I watched her surreptitiously, feeling as an intruder for the first time since the earliest days, aching to come and comfort her however I could, knowing that sometimes a simple humane gesture can make the tension snap into desired relief. But somehow I felt that of all times - right now - I didn’t have the right. No right to come to her, no right even to watch as a silent witness - an amorphous stoned counterpart to her high-wired vibrancy of pain. And of all the remembrances of that evening - that helplessness - is one sure bitch.
Meanwhile, sitting still was becoming impossible for her - so she jumped back up - slight staggering the only sign of the drunken wine - out of the café, to her car… as I silently prayed that something, anything will stop her from getting behind the wheel… for I wouldn’t bear it if something happened to her… too… not again… not ever again… Call me mystic, but I’m still sure that my prayer had something to do with what happened next, though - more probably - it should have been blamed on her state of mind at the moment she’d been getting out of the car, not to say that the same thing had happened to me many times before - that’s why I prefer the motorcycles, right? Right. She had closed the keys inside. I checked them afterwards, at the moment I was just guessing as I saw a mad dance of kicking and stomping and punching she gave to the closed car, heels breaking, shoes thrown flying away in the night on a wide arch…. I saw her - through the window but clear enough in the light of a nearby street-lamp - as she stopped abruptly and stood there barefoot under the starting rain - fury spent, tension released and the tears that finally came - a purest bliss and a miracle…

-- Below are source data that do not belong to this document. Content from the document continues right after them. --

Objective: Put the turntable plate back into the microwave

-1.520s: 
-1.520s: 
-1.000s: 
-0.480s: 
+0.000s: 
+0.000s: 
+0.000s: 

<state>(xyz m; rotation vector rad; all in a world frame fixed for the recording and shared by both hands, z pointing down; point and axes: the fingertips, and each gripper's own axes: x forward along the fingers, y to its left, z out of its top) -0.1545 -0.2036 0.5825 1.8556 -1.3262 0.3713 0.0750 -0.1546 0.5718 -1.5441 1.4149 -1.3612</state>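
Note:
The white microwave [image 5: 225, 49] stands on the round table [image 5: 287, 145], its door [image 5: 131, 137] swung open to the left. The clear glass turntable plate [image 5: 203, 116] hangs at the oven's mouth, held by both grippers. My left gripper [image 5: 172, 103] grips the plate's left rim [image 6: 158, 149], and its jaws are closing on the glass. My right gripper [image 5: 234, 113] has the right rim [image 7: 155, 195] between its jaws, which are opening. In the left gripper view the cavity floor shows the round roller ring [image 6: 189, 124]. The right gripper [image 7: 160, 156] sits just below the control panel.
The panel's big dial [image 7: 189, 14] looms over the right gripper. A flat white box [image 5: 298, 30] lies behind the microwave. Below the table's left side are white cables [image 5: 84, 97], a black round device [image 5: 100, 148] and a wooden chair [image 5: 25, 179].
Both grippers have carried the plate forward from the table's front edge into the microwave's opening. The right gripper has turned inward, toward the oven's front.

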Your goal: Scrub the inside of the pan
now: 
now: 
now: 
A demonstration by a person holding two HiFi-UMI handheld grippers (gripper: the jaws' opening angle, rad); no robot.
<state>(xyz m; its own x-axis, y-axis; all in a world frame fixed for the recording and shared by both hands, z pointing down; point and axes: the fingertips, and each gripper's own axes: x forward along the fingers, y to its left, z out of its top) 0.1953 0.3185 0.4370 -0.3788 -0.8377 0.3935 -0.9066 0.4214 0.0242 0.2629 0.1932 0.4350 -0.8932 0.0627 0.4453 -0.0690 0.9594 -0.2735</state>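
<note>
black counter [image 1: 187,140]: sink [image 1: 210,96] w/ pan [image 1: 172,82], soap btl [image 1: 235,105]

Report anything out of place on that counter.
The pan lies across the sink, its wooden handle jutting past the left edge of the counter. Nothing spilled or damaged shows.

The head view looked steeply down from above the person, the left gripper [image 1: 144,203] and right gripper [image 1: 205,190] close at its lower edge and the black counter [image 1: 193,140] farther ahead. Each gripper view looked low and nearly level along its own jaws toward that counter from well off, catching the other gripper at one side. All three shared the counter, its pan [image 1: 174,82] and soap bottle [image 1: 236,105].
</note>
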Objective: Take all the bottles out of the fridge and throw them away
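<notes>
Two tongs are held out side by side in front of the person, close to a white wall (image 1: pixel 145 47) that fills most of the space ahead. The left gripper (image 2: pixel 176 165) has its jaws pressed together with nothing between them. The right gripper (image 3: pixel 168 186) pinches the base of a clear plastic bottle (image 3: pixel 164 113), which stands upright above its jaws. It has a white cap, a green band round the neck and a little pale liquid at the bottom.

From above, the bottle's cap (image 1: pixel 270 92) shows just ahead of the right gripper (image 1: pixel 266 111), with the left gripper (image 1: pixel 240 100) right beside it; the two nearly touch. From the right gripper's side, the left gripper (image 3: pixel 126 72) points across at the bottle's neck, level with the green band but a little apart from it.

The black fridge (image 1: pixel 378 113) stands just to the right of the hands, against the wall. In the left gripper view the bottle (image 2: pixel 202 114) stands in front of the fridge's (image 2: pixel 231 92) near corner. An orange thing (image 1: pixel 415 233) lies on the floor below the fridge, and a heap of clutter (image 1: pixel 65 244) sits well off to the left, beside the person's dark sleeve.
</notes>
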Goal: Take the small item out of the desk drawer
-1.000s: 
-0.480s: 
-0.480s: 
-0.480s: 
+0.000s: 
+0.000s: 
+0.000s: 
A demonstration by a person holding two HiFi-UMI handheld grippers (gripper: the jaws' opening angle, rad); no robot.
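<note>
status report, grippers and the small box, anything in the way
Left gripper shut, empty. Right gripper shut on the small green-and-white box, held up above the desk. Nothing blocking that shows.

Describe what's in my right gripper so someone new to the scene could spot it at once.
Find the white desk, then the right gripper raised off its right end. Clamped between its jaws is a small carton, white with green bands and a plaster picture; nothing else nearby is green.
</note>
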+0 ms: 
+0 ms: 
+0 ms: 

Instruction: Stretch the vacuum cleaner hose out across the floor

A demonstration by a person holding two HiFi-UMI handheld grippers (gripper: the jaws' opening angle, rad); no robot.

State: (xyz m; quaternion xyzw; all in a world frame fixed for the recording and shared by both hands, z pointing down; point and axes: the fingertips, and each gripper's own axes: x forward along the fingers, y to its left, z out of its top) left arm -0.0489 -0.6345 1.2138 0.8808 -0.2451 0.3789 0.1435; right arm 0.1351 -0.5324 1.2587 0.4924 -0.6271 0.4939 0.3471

Of all the nights this was probably the one when I could have and maybe should have followed her to her home without any qualms, for she hardly noticed the road as off she went, an incongruous figure in her stylish costume and stocking feet - a ready bait for all the menace out there in the dark of night. But I lingered too long, and the moment passed - yet another time, for she had turned the corner and was nowhere to be seen.
I never learnt what was it that prompted the breakdown of that night, the next evening she was already sitting in her place, dressed in her usual attire and seemingly none the worse for the excesses and tears of last night, as I hurried into the café, having spent all day long worrying about whether she had got home alright. Of course, already coming to it I saw that the car was not parked there any more, so she must have come for it earlier in the day, or called the mechanic, but seeing her safe and sound with my own eyes washed over me as a welcome relief.